The Harbourside market is every Sunday from 8 am to 2 pm, and I love a good market. The market is a great mix of food products (some prepared, others locally grown meats and produce) and crafts. There is live music (Christmas themed!) and someone was even selling Christmas trees. Some of my favorite booths were Waterfall Produce (beef and eggs), This Man Can (hanging upcycled glass lanterns, not boat friendly unfortunately)
We drove past it three times, so we felt like we couldn’t miss the opportunity to take a photo with the Big Banana – one of the oldest “Big Things” in Australia. Now, the Big Banana is actually a theme-park-tourist-trap with ice skating, water slides, a candy factory, etc. You can pass through the inside the banana, where there were tvs, most of them not working. One assumes they are for informative videos, but that was a bit disappointing. However, at a later stop I found a booklet from the Coffs Harbour Regional Museum that gave a lot of interesting historical information about the Big Banana and the surrounding area.
The Big Banana Park started as a roadside stand by John Landi in 1964 (making the banana over 50 years old). Bananas were a main export of the Coffs Harbour area for many years, and the area was even known as the Bananacoast. John Landi handpicked the “best looking” banana, which was cut into slices and scaled up to create the actual Big Banana. My favorite quote in reading about the Landis; “we had a $2 home with a million dollar view”. Australia does not import bananas to protect their varieties from disease, so you always get a Aussie banana here.
Just like bananas were brought to Australia and cultivated, so was carob. I didn’t know anything about carob before we stopped at the Carobana Carob Factory, but we got a good education there. Carob is just like cacao – a bean pod. Instead of coming from the Americas, carob trees grew in the Mediterranean. Why was it such a big deal when cacao was brought over from Americas to Europe in the 1500s?

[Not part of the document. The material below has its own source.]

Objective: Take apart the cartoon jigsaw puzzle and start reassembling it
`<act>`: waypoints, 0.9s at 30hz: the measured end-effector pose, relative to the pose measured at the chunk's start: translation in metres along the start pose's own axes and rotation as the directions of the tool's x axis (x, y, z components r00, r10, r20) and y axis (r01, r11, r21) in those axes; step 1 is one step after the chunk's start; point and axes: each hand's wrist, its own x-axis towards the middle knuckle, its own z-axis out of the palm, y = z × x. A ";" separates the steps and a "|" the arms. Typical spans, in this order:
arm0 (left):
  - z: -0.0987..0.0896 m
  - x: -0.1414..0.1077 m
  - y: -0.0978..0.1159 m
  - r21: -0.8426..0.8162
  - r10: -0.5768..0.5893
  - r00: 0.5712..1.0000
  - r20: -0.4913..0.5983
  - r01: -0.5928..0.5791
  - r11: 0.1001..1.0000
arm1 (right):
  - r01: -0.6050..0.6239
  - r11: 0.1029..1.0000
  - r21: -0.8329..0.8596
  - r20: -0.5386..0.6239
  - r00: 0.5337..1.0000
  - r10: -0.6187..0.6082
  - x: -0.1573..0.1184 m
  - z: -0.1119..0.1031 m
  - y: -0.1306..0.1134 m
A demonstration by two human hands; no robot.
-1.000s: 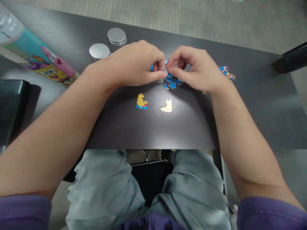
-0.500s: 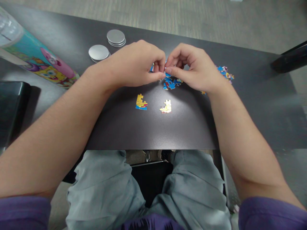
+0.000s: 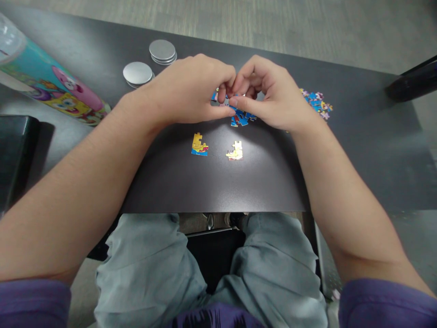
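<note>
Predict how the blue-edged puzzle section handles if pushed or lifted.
The puzzle section lies flat, so it would probably slide rather than tip. It seems to be several joined pieces, so lifting one corner might separate them.

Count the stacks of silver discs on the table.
2: the far stack near the table's back edge, and the near stack by the left wrist, which may hide part of it. Others could be hidden.

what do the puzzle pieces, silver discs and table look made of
Puzzle pieces: probably printed cardboard, perhaps slightly glossy, thin with interlocking edges. Silver discs: likely metal, smooth and satiny with an even grey sheen. Table: dark, satin top with a soft light glare, perhaps laminate, but paint is possible.
</note>
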 end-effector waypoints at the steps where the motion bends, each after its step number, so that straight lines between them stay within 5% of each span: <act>1: 0.000 0.000 0.001 0.001 -0.002 1.000 -0.001 0.002 1.000 | -0.007 1.000 0.003 0.000 1.000 0.007 0.000 0.000 -0.002; 18: 0.001 0.000 0.016 0.147 -0.071 0.997 -0.026 0.074 0.986 | 0.006 0.998 0.066 0.001 1.000 -0.006 0.000 -0.003 0.012; 27: 0.002 0.000 0.010 0.022 -0.026 0.998 -0.054 0.027 0.999 | -0.008 1.000 -0.027 -0.023 1.000 0.008 -0.002 -0.006 0.012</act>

I’m not sure, because I thought unsweetened carob tasted better than unsweetened cacaco – it’s a sweeter and milder flavor.

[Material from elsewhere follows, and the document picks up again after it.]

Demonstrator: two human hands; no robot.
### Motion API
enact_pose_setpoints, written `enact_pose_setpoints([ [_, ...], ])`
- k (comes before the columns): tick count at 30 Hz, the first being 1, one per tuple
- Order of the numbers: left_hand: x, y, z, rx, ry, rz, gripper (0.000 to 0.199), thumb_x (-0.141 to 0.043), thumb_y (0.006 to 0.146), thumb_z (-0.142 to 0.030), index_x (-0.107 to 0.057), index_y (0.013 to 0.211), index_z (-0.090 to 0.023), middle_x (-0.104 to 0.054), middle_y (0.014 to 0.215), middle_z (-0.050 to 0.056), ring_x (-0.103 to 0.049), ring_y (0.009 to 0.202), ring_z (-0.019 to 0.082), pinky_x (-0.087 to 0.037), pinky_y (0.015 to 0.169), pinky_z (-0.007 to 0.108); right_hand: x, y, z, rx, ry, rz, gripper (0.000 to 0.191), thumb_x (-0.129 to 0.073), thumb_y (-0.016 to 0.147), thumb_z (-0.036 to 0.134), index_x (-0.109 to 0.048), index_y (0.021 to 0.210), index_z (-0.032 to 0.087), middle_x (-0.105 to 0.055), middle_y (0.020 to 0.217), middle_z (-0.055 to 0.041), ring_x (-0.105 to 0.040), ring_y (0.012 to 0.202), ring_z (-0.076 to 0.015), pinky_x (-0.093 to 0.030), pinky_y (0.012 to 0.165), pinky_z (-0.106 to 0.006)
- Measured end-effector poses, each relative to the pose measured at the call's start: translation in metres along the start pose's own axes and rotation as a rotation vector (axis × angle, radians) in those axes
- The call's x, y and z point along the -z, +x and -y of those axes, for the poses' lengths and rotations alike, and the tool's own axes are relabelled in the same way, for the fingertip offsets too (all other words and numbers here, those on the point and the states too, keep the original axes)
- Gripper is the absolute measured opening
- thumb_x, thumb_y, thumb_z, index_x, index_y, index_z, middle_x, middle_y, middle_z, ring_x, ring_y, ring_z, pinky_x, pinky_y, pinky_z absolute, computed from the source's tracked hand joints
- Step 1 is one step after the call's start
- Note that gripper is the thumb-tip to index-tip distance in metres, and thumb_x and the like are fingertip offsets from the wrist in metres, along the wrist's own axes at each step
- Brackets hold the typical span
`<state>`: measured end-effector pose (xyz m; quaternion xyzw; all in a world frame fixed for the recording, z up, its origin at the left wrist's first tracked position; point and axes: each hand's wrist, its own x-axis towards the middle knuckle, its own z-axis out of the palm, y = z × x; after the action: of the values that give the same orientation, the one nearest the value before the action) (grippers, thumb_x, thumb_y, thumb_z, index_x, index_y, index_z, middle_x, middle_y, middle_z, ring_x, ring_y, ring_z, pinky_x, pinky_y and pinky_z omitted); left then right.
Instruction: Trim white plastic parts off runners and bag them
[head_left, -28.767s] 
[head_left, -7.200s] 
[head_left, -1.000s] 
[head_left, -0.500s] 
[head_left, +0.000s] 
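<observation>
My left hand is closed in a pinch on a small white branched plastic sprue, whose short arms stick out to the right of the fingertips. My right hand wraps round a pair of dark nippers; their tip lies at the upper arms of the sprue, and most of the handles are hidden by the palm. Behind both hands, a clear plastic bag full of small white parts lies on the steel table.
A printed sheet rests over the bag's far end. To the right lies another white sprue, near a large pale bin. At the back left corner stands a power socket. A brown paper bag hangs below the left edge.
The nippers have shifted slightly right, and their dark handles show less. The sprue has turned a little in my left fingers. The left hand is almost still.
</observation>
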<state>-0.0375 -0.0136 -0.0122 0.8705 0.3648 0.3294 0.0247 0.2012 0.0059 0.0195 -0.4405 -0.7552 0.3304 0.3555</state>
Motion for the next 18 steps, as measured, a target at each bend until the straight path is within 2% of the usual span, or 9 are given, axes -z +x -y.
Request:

But, David’s preference is still the sweetened and roasted cocoa that we call chocolate. At the factory, you can see how they make the carob products, as well as honeycomb toffee, and taste samples of their products. Honeycomb has no honey in it (to our disappointment) and is an very sweet product. We each picked out our favorite – David went for carob mint fudge and I got unsweetened carob covered honeycomb bits.
Outside of the factory was a feeding station, where rainbow lorikeets, Blue-faced Honeyeaters, and Australian bush-turkeys (#2) ate. The lorikeets are so damn photogenic.
Lastly we came to the North Coast Regional Botanical Gardens for a walk. We walked the outer loop, which was a bit of uncultivated forest on the way out, but the second half of the loop took us past the edible garden, the Japanese garden (Coffs Harbour sister city is in Japan) and the sensory garden. We also spotted another Australian bush-turkey (#3!) and a flock of four yellow-tailed black cocokatoos.
We ate out a few times, as the Jetty drive area is full of restaurants with sidewalk dining. Our favorite place to eat was Twenty46, where we had a Texan burger (maybe not truly Texan but still delicious) and Korean ribs (fall off the bone tender). David loved the banana and honey smoothie and I enjoyed the fresh squeezed juices. We also had pizza at Maria’s Italian Restaurant and a burger at Attitude Burger, but I would definitely recommend Twenty46.
For more information about dining out in Coffs Harbour and reviews, I recommend checking out Gourmet Getaways, a travel and food blog based in Coffs Harbour.
A big thank you to Coffs Car Rentals who picked us up and dropped us off for free!
There’s a lot going on in the region around Coffs Harbour that we didn’t get to. A car rental is pretty rare for us, so we felt pretty happy getting out as far as we did. However, there are two big parks that would have been on my list had we had another day with the car: the Bongil Bongil National Park, where you can spot wild koalas, and the Dorrigo National Park where there’s hiking, waterfalls, and a viewpoint.